**The problem:** Print exactly the first lines of the records. Stop after the line containing "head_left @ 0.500", and leave every picture out.
==== Data excerpts ====
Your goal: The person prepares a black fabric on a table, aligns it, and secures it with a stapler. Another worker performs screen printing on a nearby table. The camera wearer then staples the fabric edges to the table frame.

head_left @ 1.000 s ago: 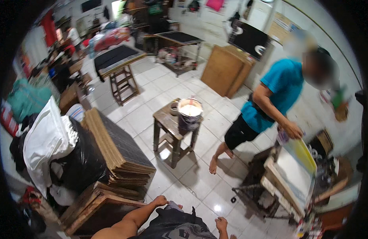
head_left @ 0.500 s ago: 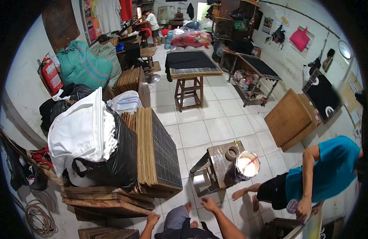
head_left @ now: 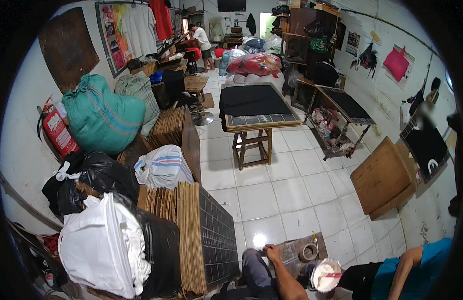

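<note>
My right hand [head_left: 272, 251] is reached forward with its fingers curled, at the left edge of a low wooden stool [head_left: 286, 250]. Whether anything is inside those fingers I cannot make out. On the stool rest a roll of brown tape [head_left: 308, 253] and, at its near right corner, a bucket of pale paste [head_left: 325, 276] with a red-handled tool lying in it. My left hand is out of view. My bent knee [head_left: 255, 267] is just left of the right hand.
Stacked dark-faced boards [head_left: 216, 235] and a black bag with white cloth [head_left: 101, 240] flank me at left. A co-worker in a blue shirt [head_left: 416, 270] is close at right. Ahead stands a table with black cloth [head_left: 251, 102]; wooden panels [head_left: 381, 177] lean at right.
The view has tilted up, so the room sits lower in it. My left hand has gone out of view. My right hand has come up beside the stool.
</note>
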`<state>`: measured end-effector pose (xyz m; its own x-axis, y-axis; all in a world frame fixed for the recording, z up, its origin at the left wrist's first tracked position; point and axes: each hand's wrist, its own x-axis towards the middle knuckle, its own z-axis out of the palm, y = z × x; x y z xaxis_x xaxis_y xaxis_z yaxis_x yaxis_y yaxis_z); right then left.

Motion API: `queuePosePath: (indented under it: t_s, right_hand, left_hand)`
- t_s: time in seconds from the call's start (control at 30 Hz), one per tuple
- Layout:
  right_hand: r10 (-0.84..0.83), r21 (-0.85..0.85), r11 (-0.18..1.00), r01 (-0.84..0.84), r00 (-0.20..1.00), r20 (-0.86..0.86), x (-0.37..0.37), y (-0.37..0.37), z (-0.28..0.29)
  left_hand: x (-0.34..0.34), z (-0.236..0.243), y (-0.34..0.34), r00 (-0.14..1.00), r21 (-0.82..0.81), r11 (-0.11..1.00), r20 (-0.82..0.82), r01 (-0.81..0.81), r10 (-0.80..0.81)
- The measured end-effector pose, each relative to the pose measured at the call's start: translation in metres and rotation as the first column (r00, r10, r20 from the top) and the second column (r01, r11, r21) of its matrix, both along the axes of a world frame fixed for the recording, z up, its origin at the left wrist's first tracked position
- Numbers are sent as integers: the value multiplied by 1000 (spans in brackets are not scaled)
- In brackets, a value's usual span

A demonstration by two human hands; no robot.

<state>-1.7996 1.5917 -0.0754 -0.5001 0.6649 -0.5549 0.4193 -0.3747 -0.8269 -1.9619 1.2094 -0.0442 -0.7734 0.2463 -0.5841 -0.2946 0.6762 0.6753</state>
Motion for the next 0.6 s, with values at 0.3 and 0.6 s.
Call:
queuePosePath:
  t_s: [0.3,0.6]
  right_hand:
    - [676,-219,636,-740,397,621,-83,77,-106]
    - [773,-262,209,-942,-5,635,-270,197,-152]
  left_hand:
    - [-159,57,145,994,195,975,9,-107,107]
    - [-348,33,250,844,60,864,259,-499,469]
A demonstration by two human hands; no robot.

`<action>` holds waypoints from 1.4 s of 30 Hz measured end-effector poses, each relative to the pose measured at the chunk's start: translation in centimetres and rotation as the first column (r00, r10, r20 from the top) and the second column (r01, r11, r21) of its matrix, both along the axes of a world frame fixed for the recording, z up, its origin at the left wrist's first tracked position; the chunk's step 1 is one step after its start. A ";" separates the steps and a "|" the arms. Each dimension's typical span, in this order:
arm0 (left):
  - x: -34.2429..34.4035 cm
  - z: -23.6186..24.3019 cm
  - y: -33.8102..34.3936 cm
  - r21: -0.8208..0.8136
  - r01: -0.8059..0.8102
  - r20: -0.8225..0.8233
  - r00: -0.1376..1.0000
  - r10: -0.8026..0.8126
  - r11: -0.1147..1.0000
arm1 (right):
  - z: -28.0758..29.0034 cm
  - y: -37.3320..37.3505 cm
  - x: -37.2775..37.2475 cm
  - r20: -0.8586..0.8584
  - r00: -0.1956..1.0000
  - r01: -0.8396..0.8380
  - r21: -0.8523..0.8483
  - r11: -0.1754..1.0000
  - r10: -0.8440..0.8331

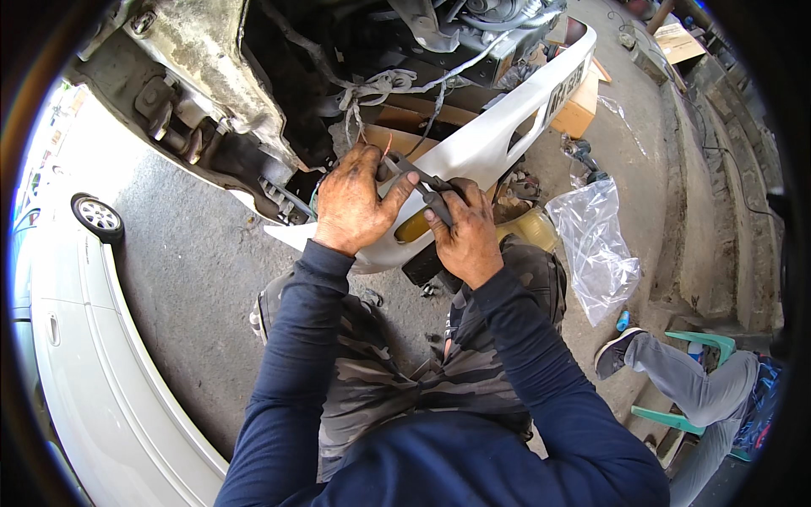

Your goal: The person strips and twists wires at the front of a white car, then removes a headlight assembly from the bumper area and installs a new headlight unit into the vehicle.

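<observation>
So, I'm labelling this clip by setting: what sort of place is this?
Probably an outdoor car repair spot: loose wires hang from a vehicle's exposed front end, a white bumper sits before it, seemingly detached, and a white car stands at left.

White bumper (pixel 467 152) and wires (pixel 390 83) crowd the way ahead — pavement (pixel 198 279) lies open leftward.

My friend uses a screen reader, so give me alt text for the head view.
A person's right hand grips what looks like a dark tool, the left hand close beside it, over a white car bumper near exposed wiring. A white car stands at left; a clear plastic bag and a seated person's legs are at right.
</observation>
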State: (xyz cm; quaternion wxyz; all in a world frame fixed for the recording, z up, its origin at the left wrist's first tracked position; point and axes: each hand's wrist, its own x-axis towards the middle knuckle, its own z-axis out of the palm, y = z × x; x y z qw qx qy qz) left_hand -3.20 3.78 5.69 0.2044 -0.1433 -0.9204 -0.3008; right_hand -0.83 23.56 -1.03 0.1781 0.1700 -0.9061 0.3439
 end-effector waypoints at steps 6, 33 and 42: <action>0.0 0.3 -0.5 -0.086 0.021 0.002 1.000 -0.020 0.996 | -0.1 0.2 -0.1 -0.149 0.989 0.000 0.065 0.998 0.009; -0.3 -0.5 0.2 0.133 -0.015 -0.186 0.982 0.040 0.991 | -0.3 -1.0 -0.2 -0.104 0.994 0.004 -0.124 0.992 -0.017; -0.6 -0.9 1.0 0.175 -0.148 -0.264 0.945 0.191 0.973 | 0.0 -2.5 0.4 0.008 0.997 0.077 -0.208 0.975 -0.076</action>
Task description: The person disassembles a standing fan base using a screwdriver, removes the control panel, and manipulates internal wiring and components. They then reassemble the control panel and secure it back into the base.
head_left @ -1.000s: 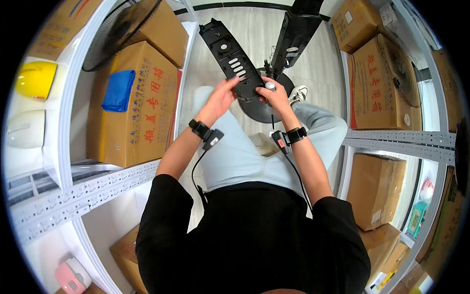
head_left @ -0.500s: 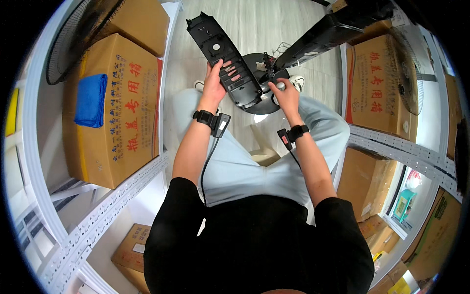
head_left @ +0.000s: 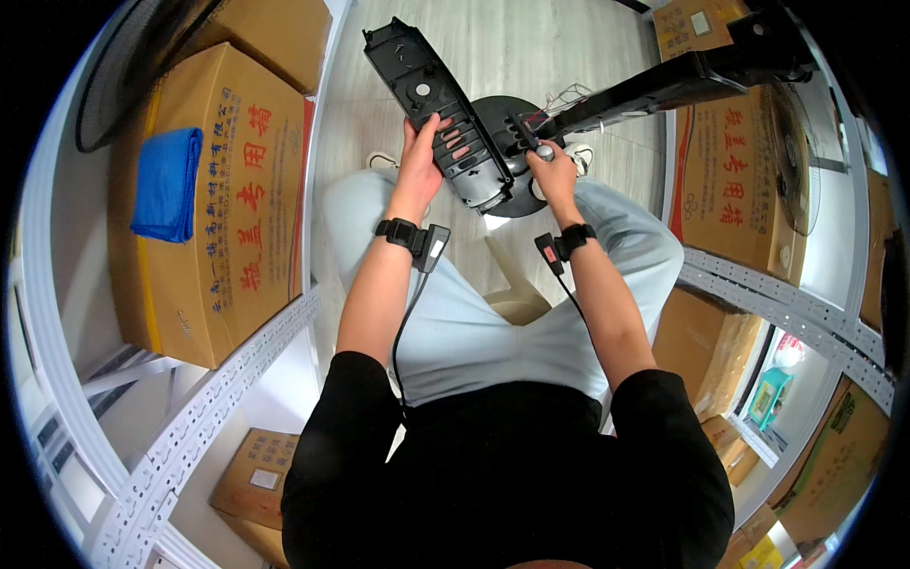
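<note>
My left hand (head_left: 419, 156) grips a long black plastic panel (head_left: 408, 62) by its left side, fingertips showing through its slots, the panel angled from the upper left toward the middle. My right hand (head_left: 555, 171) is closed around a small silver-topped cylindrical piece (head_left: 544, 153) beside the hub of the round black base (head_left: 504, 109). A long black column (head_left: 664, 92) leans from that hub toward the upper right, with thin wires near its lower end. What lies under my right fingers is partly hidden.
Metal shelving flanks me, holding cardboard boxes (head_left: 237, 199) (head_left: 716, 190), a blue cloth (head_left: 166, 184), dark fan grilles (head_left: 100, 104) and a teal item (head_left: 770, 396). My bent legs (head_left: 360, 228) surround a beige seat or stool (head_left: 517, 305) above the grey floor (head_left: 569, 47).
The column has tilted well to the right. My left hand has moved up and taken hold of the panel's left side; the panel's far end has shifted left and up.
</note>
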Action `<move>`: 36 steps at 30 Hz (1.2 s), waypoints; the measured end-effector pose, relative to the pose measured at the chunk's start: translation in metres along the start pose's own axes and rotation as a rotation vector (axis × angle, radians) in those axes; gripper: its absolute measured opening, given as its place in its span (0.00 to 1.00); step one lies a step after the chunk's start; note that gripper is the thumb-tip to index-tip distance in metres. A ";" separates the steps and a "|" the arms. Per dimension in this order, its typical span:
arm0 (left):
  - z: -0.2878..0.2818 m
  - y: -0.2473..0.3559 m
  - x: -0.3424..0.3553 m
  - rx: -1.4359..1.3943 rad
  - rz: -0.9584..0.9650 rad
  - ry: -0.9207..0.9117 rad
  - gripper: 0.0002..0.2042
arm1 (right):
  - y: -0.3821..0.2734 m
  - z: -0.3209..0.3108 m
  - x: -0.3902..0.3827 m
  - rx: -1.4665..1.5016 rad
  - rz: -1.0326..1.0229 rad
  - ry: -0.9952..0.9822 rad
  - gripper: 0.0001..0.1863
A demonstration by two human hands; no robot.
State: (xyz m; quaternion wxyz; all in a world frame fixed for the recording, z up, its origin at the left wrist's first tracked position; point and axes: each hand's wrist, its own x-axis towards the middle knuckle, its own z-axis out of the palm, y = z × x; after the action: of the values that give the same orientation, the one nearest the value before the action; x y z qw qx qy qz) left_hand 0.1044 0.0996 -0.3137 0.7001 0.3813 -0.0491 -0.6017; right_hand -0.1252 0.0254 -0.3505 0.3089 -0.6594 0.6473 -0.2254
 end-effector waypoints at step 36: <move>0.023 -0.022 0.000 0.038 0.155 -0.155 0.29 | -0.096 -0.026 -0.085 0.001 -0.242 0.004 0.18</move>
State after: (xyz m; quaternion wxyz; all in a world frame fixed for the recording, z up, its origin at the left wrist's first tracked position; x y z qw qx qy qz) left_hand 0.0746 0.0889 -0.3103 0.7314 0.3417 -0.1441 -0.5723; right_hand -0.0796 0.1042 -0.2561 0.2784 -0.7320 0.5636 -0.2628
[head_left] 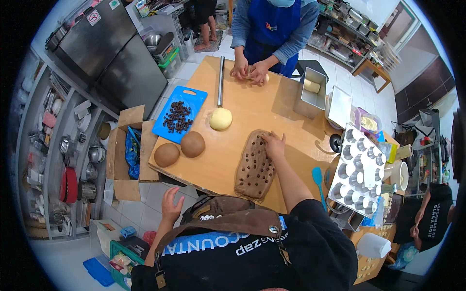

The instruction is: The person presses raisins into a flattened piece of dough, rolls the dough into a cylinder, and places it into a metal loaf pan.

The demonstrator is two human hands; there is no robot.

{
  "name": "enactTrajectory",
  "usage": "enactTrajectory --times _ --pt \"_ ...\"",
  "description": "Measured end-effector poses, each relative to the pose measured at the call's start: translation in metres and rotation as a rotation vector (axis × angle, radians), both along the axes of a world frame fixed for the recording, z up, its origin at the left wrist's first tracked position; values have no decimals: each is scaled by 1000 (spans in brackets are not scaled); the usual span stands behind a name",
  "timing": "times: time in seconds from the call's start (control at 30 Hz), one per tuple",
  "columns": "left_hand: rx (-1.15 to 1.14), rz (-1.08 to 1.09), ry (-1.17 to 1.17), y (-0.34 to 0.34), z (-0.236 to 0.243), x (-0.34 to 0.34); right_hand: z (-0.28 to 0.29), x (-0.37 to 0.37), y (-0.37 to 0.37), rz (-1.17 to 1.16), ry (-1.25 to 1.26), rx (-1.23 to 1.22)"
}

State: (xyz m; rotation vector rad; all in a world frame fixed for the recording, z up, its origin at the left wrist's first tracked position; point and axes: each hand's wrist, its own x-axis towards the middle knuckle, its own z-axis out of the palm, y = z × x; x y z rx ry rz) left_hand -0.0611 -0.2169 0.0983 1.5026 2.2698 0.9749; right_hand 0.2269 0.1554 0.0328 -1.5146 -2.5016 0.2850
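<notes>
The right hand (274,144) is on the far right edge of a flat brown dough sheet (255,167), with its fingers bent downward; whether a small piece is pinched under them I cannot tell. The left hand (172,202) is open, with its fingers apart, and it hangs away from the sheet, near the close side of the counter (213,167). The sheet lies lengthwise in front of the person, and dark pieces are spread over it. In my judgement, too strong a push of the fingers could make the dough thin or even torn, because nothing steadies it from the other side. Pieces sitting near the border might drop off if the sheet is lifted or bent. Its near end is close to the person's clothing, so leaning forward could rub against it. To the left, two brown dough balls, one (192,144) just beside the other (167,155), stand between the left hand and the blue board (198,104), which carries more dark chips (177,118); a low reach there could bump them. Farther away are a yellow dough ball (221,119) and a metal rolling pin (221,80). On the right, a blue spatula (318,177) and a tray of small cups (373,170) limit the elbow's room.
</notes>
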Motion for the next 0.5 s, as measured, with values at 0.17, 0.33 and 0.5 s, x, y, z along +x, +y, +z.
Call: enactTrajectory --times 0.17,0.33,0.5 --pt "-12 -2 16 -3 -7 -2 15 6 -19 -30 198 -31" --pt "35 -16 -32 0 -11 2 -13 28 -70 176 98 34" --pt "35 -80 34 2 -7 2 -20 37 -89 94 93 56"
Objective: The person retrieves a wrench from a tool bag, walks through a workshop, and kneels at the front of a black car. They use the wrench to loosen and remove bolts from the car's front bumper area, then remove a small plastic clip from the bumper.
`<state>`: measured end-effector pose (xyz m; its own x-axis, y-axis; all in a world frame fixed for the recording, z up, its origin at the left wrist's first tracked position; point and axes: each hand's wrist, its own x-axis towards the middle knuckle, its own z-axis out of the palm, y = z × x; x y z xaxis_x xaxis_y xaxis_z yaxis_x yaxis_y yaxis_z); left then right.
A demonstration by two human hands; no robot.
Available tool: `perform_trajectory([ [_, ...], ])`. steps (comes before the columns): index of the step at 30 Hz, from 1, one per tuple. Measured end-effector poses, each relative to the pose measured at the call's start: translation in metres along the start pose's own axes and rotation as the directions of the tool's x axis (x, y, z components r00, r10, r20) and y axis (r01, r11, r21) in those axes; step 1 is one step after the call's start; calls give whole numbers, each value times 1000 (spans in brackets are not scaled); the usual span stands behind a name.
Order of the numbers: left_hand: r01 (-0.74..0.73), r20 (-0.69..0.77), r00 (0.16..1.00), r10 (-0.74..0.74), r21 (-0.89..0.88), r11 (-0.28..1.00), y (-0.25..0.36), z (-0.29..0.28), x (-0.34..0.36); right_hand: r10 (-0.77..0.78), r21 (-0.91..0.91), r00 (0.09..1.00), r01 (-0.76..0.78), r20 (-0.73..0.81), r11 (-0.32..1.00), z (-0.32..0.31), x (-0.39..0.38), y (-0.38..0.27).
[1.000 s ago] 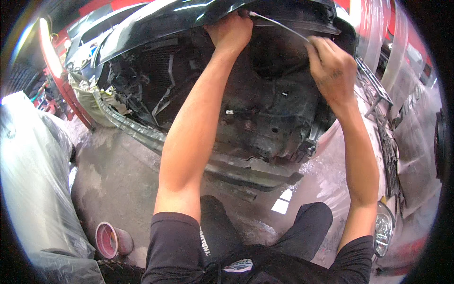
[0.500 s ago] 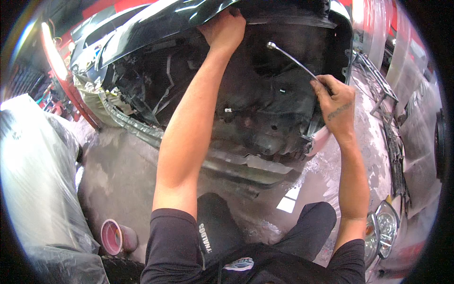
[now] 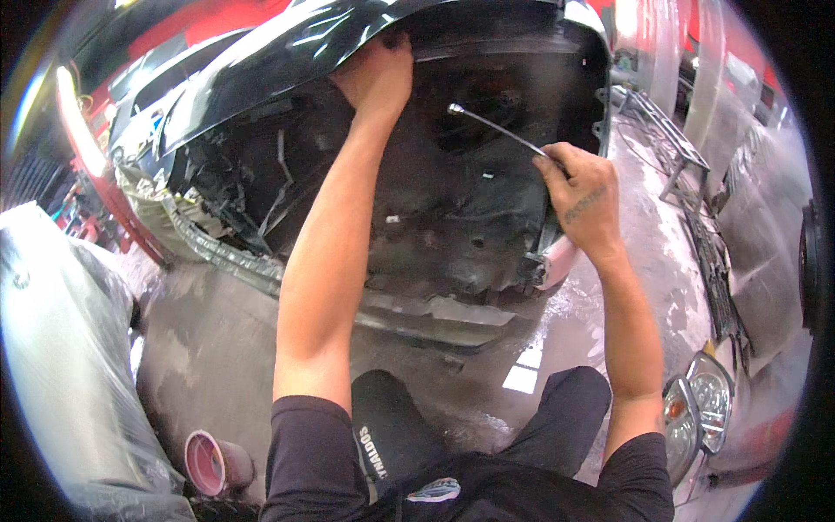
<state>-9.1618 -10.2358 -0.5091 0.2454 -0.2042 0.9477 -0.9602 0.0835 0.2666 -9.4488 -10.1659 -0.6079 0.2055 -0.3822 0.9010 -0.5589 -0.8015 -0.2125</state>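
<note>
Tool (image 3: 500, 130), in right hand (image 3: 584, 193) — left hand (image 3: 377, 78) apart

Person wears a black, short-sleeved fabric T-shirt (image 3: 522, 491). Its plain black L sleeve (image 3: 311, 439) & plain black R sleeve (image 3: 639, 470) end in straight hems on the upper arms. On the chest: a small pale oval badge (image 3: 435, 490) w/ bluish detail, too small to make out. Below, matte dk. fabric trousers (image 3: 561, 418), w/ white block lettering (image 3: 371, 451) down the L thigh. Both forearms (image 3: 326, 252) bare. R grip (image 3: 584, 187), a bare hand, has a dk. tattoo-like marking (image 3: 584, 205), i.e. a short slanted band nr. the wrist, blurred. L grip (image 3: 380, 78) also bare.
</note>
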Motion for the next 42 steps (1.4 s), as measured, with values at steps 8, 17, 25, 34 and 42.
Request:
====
**Response:**
Your goal: The person prepares a black fabric on a table, aligns it, and secures it with a stapler. Another worker performs screen printing on a nearby table. The camera wearer then staples the fabric edges to the table frame.

head_left @ 1.000 s ago: 
head_left @ 0.500 s ago: 

With this, the answer is complete.